Il a été relevé que cette jurisprudence ne manquait pas d’ambiguïté, compte tenu notamment de l’absence d’équivalence entre la notion d’indisponibilité et l’article 1128 du Code civil, compte tenu aussi de l’absence de définition claire de la notion de corps, l’arrêt ne permettant pas de dire si la Cour avait jugé que le corps n’était pas une chose, ou s’il était une chose hors du commerce [10].

d) Quelle influence a-t-elle pu avoir sur le législateur national ?

Aucune

- Parce que la question n’appelait pas d’intervention législative ou réglementaire
- Parce que les esprits ne paraissaient pas mûrs pour une telle intervention
- Parce qu’une intervention risquait de figer le droit
- Parce qu’il a paru opportun de s’en remettre à la sagesse des juges

- Perçue comme un arrêt de provocation, elle a été suivie d’une réforme législative ou réglementaire

- Rejetant la solution jurisprudentielle
- Reprenant la solution jurisprudentielle
- Amendant la solution jurisprudentielle

Les articles 16 à 16-9 du Code civil, issus de la loi n° 94-653 du 29 juillet 1994, reprennent la solution dégagée par la jurisprudence.

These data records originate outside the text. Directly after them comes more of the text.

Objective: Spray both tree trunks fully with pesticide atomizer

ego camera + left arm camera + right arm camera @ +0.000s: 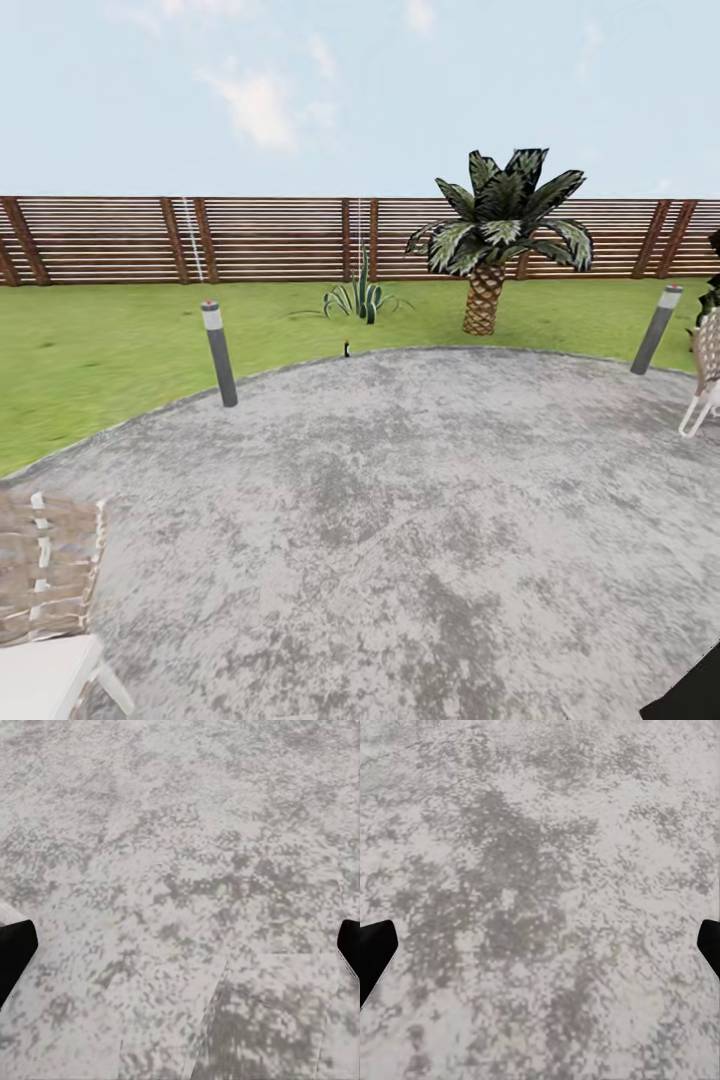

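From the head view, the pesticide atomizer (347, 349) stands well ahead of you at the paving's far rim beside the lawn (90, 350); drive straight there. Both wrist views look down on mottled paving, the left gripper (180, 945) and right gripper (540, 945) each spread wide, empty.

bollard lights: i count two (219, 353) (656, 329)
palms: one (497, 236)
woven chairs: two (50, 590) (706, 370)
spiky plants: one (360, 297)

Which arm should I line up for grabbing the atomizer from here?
Left, barely: the pesticide atomizer stands far off at the edge of the paving, slightly left of centre. Left gripper and right gripper both hang open, empty.
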Robot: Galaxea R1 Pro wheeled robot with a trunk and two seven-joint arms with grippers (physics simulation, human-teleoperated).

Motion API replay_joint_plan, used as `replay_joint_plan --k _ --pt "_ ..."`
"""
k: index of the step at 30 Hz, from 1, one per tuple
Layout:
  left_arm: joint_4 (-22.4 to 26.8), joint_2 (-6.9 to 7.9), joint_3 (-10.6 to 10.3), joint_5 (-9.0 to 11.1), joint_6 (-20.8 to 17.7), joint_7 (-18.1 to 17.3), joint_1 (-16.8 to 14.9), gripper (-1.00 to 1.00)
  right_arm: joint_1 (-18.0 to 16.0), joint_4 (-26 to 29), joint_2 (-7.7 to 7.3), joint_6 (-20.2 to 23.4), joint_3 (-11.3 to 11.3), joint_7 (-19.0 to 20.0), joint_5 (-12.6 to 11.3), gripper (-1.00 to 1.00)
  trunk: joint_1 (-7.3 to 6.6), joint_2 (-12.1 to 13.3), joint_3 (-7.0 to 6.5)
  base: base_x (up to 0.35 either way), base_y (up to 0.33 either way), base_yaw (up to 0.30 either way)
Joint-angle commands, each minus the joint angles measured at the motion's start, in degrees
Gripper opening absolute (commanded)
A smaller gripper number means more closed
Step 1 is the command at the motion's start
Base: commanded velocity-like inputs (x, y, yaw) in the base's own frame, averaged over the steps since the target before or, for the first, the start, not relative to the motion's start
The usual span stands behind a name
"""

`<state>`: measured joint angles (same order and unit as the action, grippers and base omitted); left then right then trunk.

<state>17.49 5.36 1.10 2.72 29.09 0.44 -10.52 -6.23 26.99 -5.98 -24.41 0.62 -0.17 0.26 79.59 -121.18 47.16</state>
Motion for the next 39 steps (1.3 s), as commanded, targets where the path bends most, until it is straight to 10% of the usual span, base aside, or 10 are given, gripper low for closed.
replay_joint_plan --k 1,39 --pt "0.0 0.0 0.0 0.0 0.0 0.0 0.0 1.0 0.0 0.0 0.0 0.0 0.0 0.0 0.0 1.0 0.0 0.0 0.0 0.34 0.0 0.0" --pt "0.0 -0.09 0.0 0.0 0.0 0.0 0.0 1.0 0.0 0.0 0.0 0.0 0.0 0.0 0.0 1.0 0.0 0.0 0.0 0.34 0.0 0.0"
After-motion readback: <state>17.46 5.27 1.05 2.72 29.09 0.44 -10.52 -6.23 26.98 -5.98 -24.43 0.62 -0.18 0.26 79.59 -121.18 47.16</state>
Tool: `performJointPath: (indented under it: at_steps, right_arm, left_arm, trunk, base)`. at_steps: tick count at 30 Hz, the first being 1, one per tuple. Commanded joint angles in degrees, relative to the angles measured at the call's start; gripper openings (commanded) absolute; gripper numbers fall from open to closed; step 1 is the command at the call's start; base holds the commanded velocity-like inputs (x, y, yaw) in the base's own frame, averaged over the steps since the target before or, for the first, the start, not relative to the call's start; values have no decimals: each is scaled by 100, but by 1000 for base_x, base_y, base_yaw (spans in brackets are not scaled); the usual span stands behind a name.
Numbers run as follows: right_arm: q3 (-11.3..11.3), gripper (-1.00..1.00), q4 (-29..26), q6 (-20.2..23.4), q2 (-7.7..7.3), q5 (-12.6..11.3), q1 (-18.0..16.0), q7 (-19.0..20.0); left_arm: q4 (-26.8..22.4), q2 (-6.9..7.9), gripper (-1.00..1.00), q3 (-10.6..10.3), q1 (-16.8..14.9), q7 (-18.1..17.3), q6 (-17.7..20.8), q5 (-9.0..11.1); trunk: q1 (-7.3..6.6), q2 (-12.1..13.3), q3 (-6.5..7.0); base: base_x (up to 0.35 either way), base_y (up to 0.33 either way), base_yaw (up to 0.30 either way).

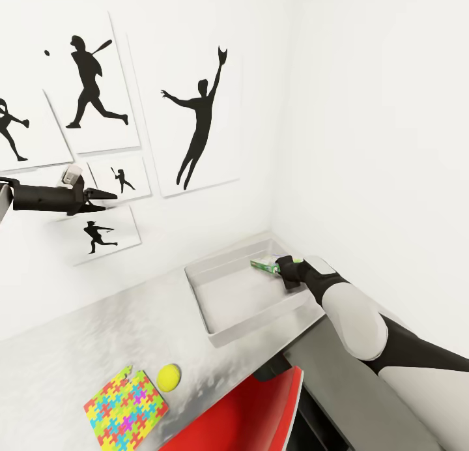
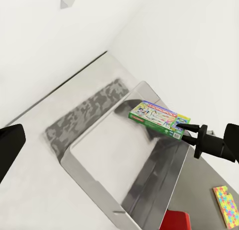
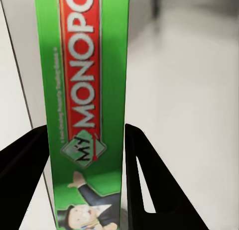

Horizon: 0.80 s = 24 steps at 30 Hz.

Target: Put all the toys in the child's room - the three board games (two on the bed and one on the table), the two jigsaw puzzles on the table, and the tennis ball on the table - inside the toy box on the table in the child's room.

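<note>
Right gripper [image 1: 281, 266]: clamped on the green board game [image 1: 264, 264], both black fingers [image 3: 144, 180] pressed flat against the box's broad faces, as the right wrist view shows along its printed edge.

Green board game: held by one end above the far right part of the toy box [image 1: 215, 307], roughly level, not resting on the bin's floor as far as the left wrist view [image 2: 159, 116] lets one judge. Red banner lettering on its narrow side.

Toy box: long grey bin, interior bare, standing on the table [image 1: 78, 353] close to the room's corner.

Remaining toys on the table: one jigsaw puzzle [image 1: 127, 407] near the front edge; tennis ball [image 1: 169, 376] just beside it, apart from it. Both well apart from the bin.

Step in hand, by judgement: placing a board game into the bin. Next move calls for lowering the box until it lies on the bin's floor, then parting the fingers and lifting clear of the rim.

Right arm: stretched forward over the bin's near right corner, wrist angled down toward the box.

Left gripper [image 1: 104, 195]: raised high before the wall pictures [image 1: 195, 112], arm horizontal, holding nothing; fingertips look drawn together.

Also present: red chair [image 1: 241, 415] below the table's front edge.
</note>
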Motion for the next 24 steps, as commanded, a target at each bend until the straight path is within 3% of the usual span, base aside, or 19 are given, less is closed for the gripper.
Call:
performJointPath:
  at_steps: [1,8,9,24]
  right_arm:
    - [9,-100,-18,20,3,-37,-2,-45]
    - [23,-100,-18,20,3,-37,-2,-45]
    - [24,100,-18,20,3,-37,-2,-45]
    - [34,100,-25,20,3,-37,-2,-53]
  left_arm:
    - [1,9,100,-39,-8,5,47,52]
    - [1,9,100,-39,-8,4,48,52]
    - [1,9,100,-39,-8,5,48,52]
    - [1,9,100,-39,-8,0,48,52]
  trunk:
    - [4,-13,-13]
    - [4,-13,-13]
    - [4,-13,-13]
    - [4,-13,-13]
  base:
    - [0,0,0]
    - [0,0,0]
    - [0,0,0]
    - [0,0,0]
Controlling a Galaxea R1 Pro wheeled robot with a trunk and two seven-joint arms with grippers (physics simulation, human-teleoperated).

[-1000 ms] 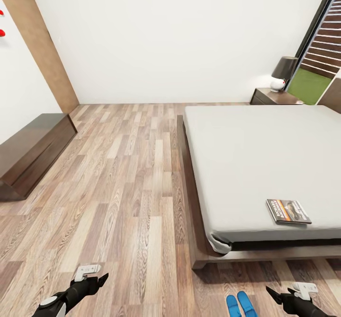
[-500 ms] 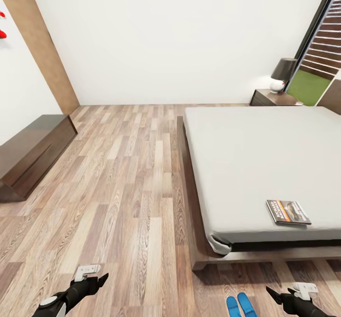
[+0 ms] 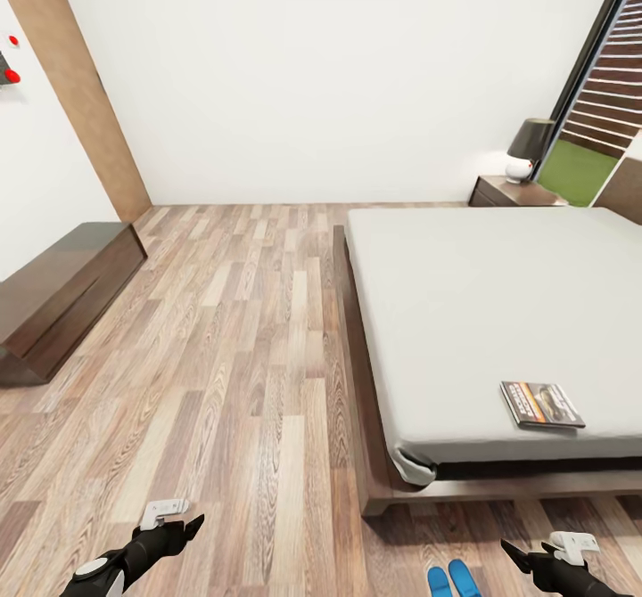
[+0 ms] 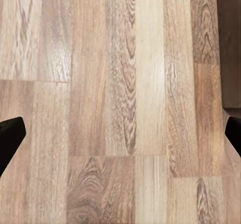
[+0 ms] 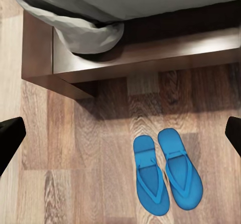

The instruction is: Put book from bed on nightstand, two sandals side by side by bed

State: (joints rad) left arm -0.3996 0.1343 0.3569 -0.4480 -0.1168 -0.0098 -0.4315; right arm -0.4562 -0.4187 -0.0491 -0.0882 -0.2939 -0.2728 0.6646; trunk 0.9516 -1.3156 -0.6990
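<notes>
The book (image 3: 542,404) lies flat near the foot corner of the grey-mattressed bed (image 3: 481,294). A dark nightstand (image 3: 510,192) stands beside the bed's far end. The two blue sandals (image 3: 450,580) lie on the wood floor just off the bed's foot; in the right wrist view the sandals (image 5: 168,173) lie side by side, toes toward the bed frame (image 5: 150,53). My right gripper (image 3: 517,554) hovers open just right of them, nothing between its fingers. Over bare floor, my left gripper (image 3: 183,526) is open and empty.
A long dark TV bench (image 3: 62,290) runs along the left wall. A lamp (image 3: 528,147) with a dark shade sits on the nightstand. A dark-framed window (image 3: 606,80) is at the far right. Wood floor (image 3: 250,356) stretches between bench and bed.
The whole head picture has shifted down a little, so the camera moved. The sandals now sit lower at its edge. Book, bed and both grippers hold their places.
</notes>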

7) Enfin, il va de soi que les personnes qui répondront au questionnaire ont la liberté d’évoquer, dans les différents thèmes, d’autres hypothèses que celles évoquées.

Clonage

Dans un arrêt du 19 décembre 2000, la chambre commerciale de la Cour de cassation a jugé d’une part qu’

une cour d’appel avait légalement justifié sa décision de rejet de la demande d’annulation d’une revendication inscrite dans un brevet déposé, en retenant que l’objet même de l’invention visée par cette revendication consistait en ce que le produit, qui y était défini, permettait d’exprimer une hormone de croissance humain “pure” sans conjugaison avec une autre d’autre part qu’ une cour d’appel avait exercé, en la motivant, son appréciation souveraine de l’activité inventive du procédé de construction du produit, et du produit lui-même, objet de la revendication litigieuse, en constatant que, pour le définir et entreprendre sa réalisation, il avait fallu aller outre le préjugé conduisant les chercheurs à produire une protéine au moyen de plasmide exprimant cette protéine sous forme conjuguée à une protéine étrangère [11].

Cet arrêt, le seul intéressant directement le procédé du “clonage”, n’est pas suffisamment caractéristique pour qu’il puisse être utilement répondu aux questions mentionnées supra.

[1Cf notamment Soc., 19 octobre 2000, pourvoi n° 99-11.645.

[2Civ. 1, 9 janvier 1996, Bull., I, n° 21, p. 13.

[3Cf aujourd’hui les articles 16 du Code civil, L. 2211-1 et L. 2211-2 du Code de la santé publique.

[4Cf aujourd’hui l’article L. 2141-2 du Code de la santé publique.

[5Cf aujourd’hui les articles L. 2141-5 et L. 2141-11 du Code de la santé publique.

[6Article L. 152-2 du Code de la santé publique, aujourd’hui abrogé (cf article L. 2141-2 du Code de la santé publique).

[8Ass. Plén., 31 mai 1991, Bull., Ass. Plén., n° 4, p. 5.

[9L’arrêt a également été rendu au visa de l’article 353 du Code civil relatif à l’adoption

[10Cf Dominique Fenouillet, in Jurisclasseur Civil (Code), fascicule 12, Respect et protection du corps humain.

[11Com., 19 décembre 2000, Bull., IV, n° 196, p. 171.